WORK REQUEST: What you return must match the listing below word for word.

DATASET SECTION:

::::::

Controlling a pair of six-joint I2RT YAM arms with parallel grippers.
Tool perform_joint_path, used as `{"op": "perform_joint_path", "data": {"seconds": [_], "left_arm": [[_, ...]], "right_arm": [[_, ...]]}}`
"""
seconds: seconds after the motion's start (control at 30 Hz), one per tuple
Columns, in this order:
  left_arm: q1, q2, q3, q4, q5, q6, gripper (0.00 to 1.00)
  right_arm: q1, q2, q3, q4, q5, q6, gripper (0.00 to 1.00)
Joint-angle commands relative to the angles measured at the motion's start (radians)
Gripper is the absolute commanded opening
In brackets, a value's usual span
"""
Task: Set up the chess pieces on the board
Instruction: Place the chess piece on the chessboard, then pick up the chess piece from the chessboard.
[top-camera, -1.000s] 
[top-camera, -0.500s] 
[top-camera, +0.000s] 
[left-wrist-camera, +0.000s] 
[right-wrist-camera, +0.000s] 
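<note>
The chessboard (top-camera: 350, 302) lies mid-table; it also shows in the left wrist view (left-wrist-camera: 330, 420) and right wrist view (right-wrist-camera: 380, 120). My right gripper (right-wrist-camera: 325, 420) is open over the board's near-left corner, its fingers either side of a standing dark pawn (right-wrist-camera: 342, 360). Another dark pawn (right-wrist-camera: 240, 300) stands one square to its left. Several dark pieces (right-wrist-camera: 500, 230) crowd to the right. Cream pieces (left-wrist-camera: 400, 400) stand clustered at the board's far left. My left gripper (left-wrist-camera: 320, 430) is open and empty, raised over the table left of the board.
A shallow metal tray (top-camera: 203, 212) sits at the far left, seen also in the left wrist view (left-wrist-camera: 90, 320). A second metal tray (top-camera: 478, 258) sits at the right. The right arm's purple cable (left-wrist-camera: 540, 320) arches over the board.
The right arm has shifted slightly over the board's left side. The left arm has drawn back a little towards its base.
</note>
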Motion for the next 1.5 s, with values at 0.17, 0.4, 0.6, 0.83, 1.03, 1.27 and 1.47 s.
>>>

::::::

SOLUTION TO THIS TASK:
Controlling a pair of six-joint I2RT YAM arms with parallel grippers.
Tool perform_joint_path, used as `{"op": "perform_joint_path", "data": {"seconds": [_], "left_arm": [[_, ...]], "right_arm": [[_, ...]]}}`
"""
seconds: seconds after the motion's start (control at 30 Hz), one per tuple
Columns, in this order:
  left_arm: q1, q2, q3, q4, q5, q6, gripper (0.00 to 1.00)
  right_arm: q1, q2, q3, q4, q5, q6, gripper (0.00 to 1.00)
Joint-angle commands relative to the angles measured at the motion's start (radians)
Gripper is the absolute commanded opening
In brackets, a value's usual span
"""
Task: Set up the chess pieces on the board
Instruction: Place the chess piece on the chessboard, then pick up the chess piece from the chessboard.
[top-camera, -1.000s] 
[top-camera, -0.500s] 
[top-camera, +0.000s] 
[left-wrist-camera, +0.000s] 
[right-wrist-camera, +0.000s] 
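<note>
The chessboard (top-camera: 350, 302) lies mid-table; it also shows in the left wrist view (left-wrist-camera: 330, 420) and right wrist view (right-wrist-camera: 380, 120). My right gripper (right-wrist-camera: 325, 420) is open over the board's near-left corner, its fingers either side of a standing dark pawn (right-wrist-camera: 342, 360). Another dark pawn (right-wrist-camera: 240, 300) stands one square to its left. Several dark pieces (right-wrist-camera: 500, 230) crowd to the right. Cream pieces (left-wrist-camera: 400, 400) stand clustered at the board's far left. My left gripper (left-wrist-camera: 320, 430) is open and empty, raised over the table left of the board.
A shallow metal tray (top-camera: 203, 212) sits at the far left, seen also in the left wrist view (left-wrist-camera: 90, 320). A second metal tray (top-camera: 478, 258) sits at the right. The right arm's purple cable (left-wrist-camera: 540, 320) arches over the board.
The right arm has shifted slightly over the board's left side. The left arm has drawn back a little towards its base.
</note>
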Motion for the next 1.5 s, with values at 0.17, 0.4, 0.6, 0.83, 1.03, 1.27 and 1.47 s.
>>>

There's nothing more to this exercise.